TASK INSTRUCTIONS
In the listing below, the line containing "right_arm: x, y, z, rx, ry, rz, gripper" marks the end; copy exactly every line from the first through that one.

EXTRACTED DATA
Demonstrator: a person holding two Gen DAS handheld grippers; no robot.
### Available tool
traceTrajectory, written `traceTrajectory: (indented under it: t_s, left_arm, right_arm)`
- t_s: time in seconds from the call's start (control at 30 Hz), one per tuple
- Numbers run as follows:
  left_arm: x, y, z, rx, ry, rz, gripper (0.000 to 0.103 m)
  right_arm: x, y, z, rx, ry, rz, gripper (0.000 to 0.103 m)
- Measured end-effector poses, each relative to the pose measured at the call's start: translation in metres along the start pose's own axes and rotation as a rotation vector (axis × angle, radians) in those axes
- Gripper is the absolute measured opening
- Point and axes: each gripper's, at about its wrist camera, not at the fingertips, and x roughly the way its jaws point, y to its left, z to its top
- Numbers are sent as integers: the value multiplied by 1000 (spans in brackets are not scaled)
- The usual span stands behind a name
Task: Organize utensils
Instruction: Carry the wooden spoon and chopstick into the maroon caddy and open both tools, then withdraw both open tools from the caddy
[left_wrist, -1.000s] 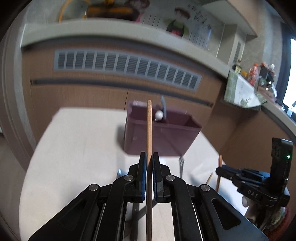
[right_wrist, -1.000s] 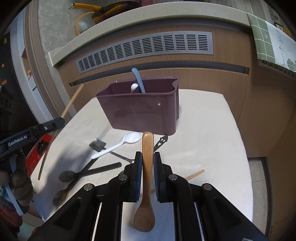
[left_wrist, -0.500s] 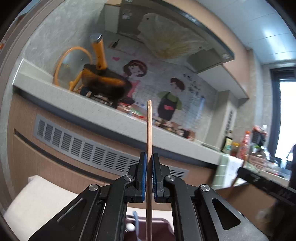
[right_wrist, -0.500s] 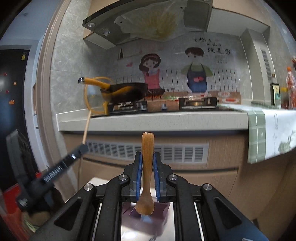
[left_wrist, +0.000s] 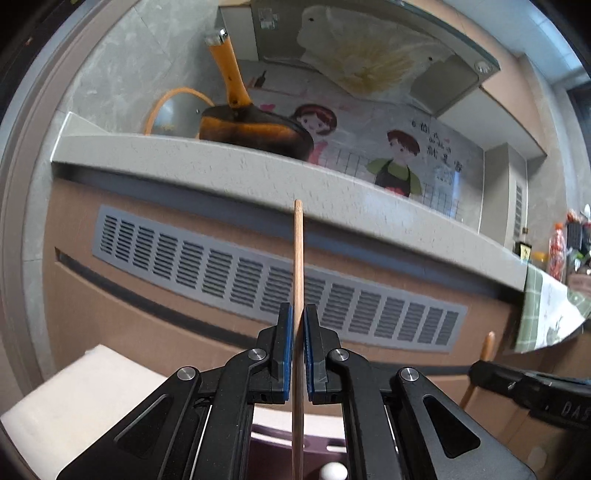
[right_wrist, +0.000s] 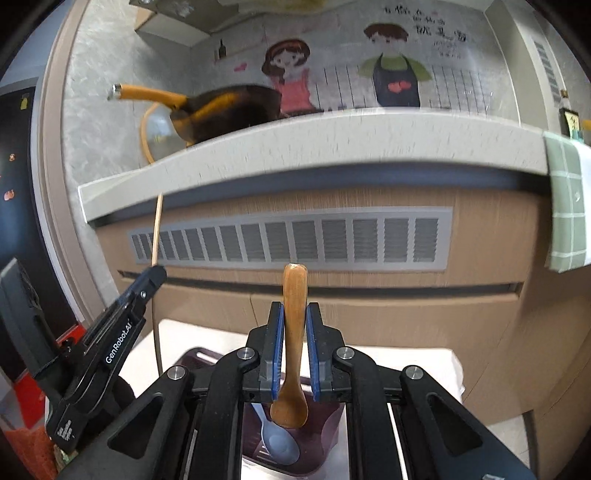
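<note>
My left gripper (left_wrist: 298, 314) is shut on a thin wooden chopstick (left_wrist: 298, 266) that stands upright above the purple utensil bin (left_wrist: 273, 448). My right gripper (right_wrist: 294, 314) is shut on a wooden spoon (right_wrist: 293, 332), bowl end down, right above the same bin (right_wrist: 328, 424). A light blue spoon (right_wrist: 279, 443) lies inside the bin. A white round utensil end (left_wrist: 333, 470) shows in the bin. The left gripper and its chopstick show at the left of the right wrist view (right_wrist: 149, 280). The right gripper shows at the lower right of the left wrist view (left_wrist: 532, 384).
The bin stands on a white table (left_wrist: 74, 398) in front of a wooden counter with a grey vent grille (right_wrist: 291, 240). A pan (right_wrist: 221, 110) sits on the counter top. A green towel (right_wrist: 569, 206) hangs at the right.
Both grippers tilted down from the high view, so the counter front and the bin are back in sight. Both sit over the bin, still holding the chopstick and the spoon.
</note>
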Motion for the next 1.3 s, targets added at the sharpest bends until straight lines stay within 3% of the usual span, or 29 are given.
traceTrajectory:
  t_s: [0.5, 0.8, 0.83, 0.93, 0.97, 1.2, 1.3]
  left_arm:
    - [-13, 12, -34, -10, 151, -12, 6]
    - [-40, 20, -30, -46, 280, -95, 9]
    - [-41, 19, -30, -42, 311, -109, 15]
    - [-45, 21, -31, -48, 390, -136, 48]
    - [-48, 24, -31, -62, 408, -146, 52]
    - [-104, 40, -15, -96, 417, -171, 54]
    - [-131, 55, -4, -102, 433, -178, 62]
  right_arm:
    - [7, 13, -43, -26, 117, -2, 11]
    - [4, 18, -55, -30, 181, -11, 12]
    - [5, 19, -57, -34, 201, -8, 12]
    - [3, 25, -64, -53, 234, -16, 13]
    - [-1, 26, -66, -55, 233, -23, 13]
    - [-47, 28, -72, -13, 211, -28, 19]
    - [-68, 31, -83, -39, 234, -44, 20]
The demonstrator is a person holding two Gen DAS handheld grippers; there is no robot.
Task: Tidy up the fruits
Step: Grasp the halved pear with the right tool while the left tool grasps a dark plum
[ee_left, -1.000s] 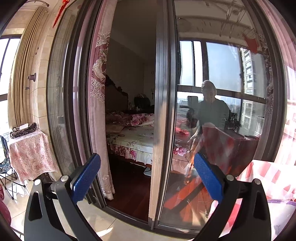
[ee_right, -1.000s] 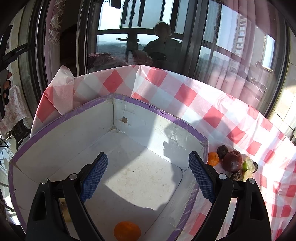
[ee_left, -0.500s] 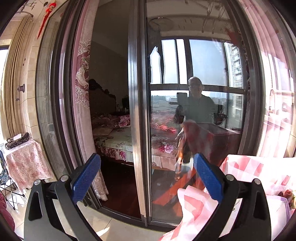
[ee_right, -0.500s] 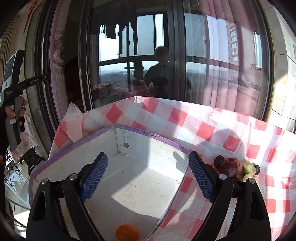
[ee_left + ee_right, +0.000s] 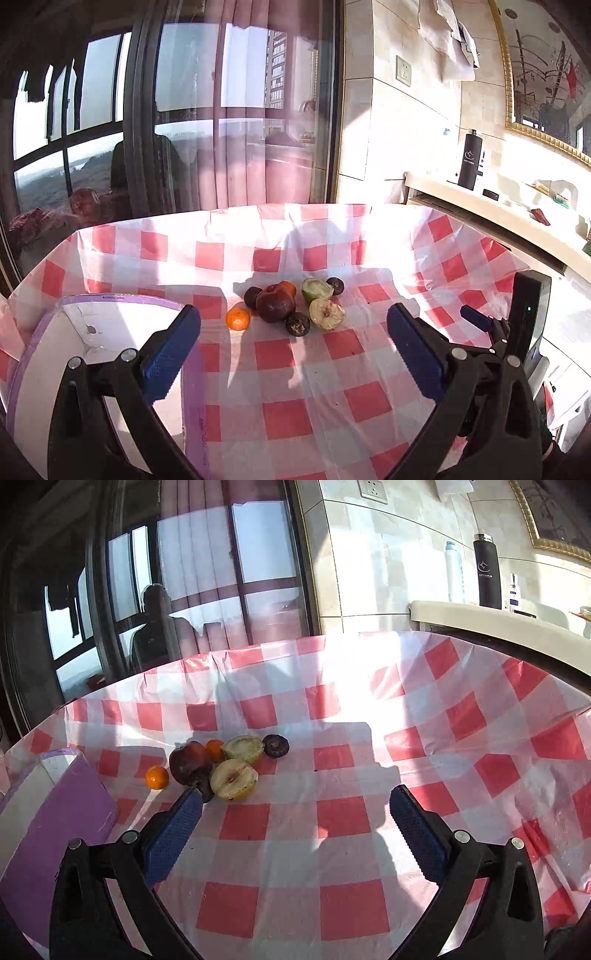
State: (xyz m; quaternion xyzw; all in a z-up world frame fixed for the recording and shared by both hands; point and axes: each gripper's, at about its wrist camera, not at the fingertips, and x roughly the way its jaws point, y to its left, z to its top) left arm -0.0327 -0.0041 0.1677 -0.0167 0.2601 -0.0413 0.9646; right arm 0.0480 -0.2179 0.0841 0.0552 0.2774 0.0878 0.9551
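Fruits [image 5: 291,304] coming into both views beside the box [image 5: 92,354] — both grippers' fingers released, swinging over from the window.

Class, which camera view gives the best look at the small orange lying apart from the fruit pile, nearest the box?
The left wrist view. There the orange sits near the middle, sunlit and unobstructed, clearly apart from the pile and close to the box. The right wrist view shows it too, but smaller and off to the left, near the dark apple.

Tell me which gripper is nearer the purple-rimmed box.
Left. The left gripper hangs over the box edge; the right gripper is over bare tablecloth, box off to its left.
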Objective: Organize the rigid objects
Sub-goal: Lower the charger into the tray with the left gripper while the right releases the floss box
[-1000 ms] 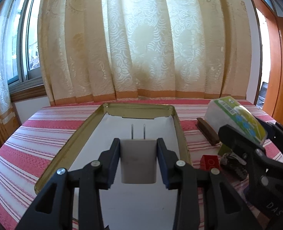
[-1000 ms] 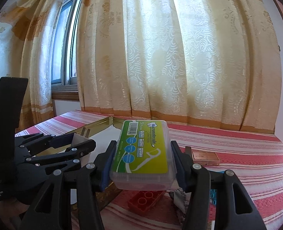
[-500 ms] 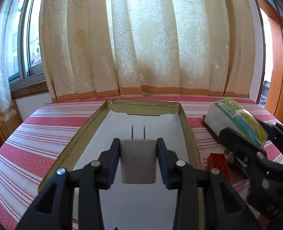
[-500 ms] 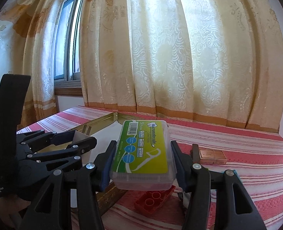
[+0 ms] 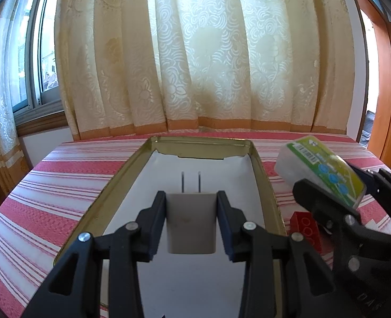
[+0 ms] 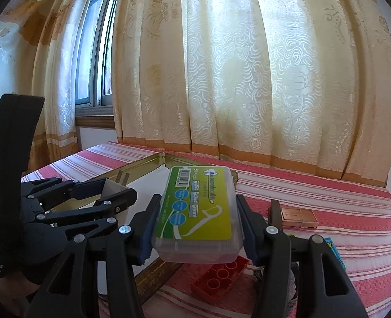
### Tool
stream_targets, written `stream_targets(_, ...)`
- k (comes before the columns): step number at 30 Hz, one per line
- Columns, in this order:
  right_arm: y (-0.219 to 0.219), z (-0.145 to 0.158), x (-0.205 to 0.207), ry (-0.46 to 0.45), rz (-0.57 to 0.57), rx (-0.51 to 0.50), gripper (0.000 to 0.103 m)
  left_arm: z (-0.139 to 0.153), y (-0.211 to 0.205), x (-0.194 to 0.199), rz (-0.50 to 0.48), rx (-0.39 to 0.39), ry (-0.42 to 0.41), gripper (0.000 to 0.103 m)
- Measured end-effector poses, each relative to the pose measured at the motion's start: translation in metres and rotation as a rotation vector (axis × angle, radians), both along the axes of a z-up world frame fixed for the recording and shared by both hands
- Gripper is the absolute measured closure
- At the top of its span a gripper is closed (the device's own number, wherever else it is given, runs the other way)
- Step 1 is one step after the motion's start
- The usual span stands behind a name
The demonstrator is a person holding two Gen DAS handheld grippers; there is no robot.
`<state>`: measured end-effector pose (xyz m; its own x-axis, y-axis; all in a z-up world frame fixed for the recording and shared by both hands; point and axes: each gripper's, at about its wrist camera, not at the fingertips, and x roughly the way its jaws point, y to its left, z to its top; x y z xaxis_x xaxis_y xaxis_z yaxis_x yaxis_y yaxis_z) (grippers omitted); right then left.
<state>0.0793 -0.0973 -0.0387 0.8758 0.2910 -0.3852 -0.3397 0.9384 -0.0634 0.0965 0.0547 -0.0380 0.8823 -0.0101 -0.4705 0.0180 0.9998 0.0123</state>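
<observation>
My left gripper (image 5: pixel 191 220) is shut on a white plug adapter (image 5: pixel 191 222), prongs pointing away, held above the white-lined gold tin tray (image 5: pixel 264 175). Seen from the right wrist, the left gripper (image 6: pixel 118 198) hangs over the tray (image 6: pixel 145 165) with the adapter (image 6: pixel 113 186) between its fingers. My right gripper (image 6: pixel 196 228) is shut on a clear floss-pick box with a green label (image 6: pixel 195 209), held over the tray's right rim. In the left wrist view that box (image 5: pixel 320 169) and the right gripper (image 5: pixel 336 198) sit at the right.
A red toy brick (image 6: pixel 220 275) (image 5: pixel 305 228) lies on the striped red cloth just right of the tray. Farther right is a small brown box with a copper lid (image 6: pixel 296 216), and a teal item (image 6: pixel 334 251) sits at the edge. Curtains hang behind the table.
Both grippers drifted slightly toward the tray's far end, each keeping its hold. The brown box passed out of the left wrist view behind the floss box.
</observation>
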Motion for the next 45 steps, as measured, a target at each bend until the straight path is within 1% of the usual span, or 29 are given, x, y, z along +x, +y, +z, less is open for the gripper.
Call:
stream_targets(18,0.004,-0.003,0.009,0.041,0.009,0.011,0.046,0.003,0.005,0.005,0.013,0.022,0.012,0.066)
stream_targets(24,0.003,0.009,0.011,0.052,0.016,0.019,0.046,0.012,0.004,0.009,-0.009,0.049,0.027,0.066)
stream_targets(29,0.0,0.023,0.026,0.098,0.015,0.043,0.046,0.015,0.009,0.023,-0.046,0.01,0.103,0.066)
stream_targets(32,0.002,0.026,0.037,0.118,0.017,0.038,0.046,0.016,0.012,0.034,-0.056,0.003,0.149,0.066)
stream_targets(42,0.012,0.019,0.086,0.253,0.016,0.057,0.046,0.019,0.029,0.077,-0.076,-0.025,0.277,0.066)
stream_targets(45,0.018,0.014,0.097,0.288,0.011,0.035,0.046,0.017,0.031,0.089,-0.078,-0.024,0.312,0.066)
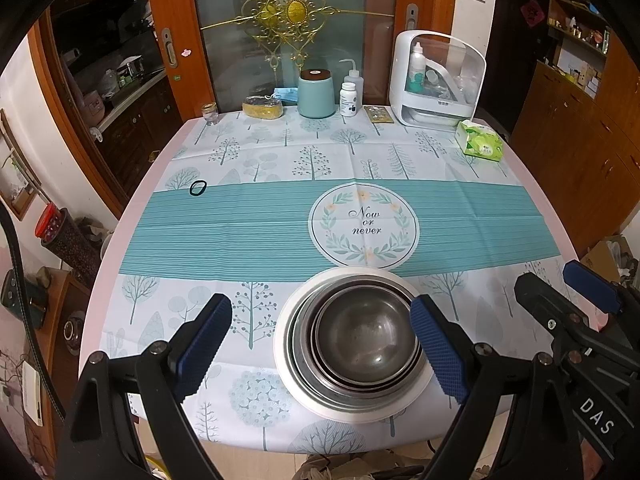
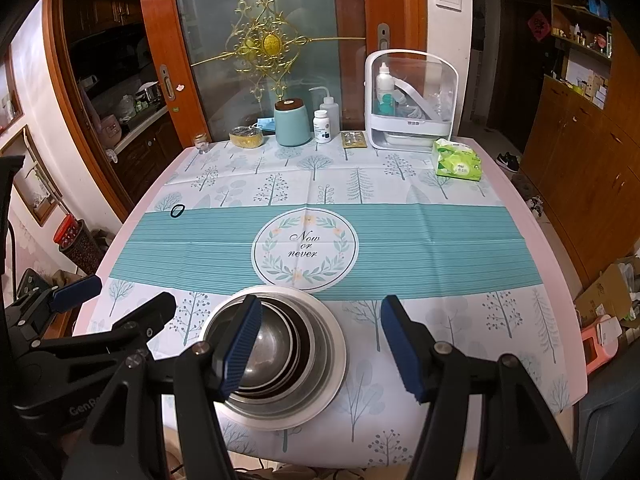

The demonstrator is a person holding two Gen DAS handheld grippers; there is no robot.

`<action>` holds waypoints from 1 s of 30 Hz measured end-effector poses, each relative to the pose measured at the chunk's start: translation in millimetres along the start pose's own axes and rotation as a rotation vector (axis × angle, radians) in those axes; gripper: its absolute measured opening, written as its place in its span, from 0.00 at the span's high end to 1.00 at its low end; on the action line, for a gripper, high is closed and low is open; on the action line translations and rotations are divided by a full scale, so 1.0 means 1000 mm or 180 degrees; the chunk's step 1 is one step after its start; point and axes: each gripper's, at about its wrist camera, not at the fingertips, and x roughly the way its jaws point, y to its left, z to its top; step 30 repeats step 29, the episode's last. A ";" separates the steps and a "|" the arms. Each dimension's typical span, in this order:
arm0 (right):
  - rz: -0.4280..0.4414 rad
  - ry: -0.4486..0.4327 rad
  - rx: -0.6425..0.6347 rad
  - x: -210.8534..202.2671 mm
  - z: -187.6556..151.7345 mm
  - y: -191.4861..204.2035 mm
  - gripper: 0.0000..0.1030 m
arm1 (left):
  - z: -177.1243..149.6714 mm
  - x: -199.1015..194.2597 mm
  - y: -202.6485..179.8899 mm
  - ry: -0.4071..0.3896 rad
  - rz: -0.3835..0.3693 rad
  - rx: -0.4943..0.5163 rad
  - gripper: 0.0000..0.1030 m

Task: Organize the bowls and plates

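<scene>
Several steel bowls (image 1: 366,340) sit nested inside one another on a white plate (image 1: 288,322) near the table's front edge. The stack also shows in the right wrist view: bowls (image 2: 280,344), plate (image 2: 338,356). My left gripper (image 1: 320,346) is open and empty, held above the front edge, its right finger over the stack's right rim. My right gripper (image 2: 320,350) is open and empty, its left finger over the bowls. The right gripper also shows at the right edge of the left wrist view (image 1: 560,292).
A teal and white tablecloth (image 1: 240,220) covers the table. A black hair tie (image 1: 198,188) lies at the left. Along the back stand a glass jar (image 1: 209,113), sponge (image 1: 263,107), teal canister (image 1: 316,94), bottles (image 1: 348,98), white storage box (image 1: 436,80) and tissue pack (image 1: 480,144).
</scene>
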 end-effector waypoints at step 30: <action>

EXPECTED OUTPUT
Demonstrator: a person holding two Gen DAS handheld grippers; no robot.
### Available tool
traceTrajectory, written `traceTrajectory: (indented under it: t_s, left_arm, right_arm)`
- t_s: time in seconds from the call's start (control at 30 Hz), one per tuple
- Numbers run as follows:
  left_arm: x, y, z, rx, ry, rz, gripper (0.000 to 0.103 m)
  right_arm: x, y, z, rx, ry, rz, gripper (0.000 to 0.103 m)

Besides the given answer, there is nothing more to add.